Пора было, однако, возвращаться в сарайчик, а затем и в Москву. Когда мы шли по деревне, я спрашивал у встречных, не знают ли, чья собака. Никто не знал. Что делать? Надо было куда-то Дружка пристроить, куда-то Дружка при…
И тут только я осознал, что происходит. Я собираюсь избавиться от Дружка. О господи. Но что же, но что же делать?
Взять его в Москву с собой? Но что же с ним будет в Москве? Что он будет делать во время моих частых отъездов? Не могу же я брать его с собой в командировки, а дома присматривать некому, я один…
Что же делать? Куда же все-таки Дружка девать?
— Хотите? — спросил я кого-то в деревне.
— Да что вы! У нас своих хватает. А собака хорошая…

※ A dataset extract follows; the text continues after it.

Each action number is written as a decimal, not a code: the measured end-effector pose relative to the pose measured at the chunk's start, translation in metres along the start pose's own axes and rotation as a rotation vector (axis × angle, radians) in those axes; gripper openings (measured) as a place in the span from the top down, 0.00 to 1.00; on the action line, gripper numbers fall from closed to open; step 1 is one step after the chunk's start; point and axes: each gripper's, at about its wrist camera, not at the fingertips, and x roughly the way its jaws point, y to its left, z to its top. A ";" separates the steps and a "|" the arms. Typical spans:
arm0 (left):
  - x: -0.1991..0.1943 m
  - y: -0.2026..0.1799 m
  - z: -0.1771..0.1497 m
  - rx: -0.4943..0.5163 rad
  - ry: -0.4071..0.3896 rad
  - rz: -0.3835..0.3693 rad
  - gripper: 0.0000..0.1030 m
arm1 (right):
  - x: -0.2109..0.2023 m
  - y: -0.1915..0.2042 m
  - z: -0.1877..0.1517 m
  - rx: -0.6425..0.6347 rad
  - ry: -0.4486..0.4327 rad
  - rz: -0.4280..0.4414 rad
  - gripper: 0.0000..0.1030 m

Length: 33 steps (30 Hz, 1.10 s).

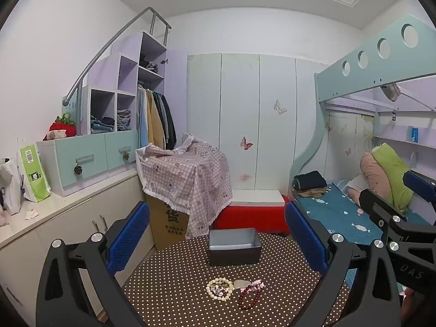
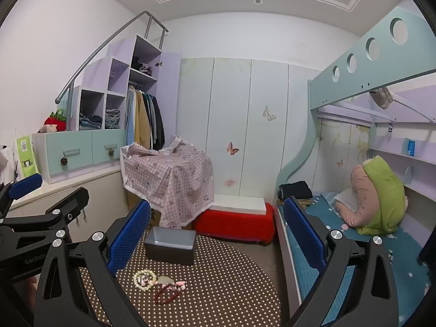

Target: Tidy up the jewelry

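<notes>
On the dotted table: jewelry near gray box; both jaws wide, empty.

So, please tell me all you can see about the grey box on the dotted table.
The grey box is a rectangular open-top container, dark grey outside and lighter grey inside, probably plastic or metal. It looks empty. It stands upright on the brown dotted tablecloth, toward the table's far edge. Nothing touches it: the cream bead bracelet and dark red bead bracelet lie apart from it, nearer the camera, and both grippers are clear of it.
</notes>
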 end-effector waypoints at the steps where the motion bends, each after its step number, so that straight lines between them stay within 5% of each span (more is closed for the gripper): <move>1: -0.001 0.000 0.000 0.003 -0.006 0.001 0.07 | 0.000 0.000 0.000 0.000 0.000 0.000 0.08; 33: 0.003 0.000 -0.006 -0.004 0.006 -0.002 0.07 | 0.001 0.001 -0.002 -0.003 0.004 0.002 0.08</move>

— Да вот именно что хорошая.
Пришли к сарайчику.
И здесь мой Дружок проявил тактичность — не пошел со мной без приглашения внутрь. Я лихорадочно искал, чем бы его накормить. Нашел сахар — не ест, конфеты — не ест. Правда, был мясной суп десятидневной давности, я выловил оставшийся там маленький кусочек мяса и дал Дружку, а суп вылил. Вылил потому, что не мог кормить благородного Дружка старым и явно прокисшим супом, вылил из уважения к нему. А потом видел, как он вылизывает землю в том самом месте…
Приближалось время автобуса, а надо было Дружка накормить и вообще что-то придумать. Но что, господи, что? Была и еще одна подробность. Пока я собирал вещи, проходил мимо какой-то подвыпивший мужичок, и очень уж захотелось ему Дружка погладить. Ничего не вышло, как он ни свистел и ни чмокал. Мне этот мужичок тоже почему-то не понравился с первого взгляда.
А потом я повел Дружка к жившему по соседству леснику Николаю Сергеевичу, хорошему человеку, с тем чтобы попросить у него чего-нибудь для Дружка поесть и вообще посоветоваться, куда же его все-таки пристроить. И Николая Сергеевича мой друг сразу же признал, до того даже, как тот начал его кормить.
Надо было торопиться. Николай Сергеевич вспомнил, что есть в лесхозе какой-то охотник без собаки, вот ему Дружка и надо бы отдать. Он пошел за охотником, а мы вернулись в сарайчик. Я принялся укладывать оставшиеся вещи в рюкзак. Дружок уже освоился, исследовал ближайшие окрестности и, похоже, чувствовал себя как дома. Похоже, его ничуть не смутило то, что у меня не приличный дом, а всего лишь сарайчик, во всяком случае если и смутило, то он этого не показывал. Ему нравилось у меня, это было ясно.
Пришел Николай Сергеевич вместе с охотником, мужчиной средних лет. Они стали звать Дружка.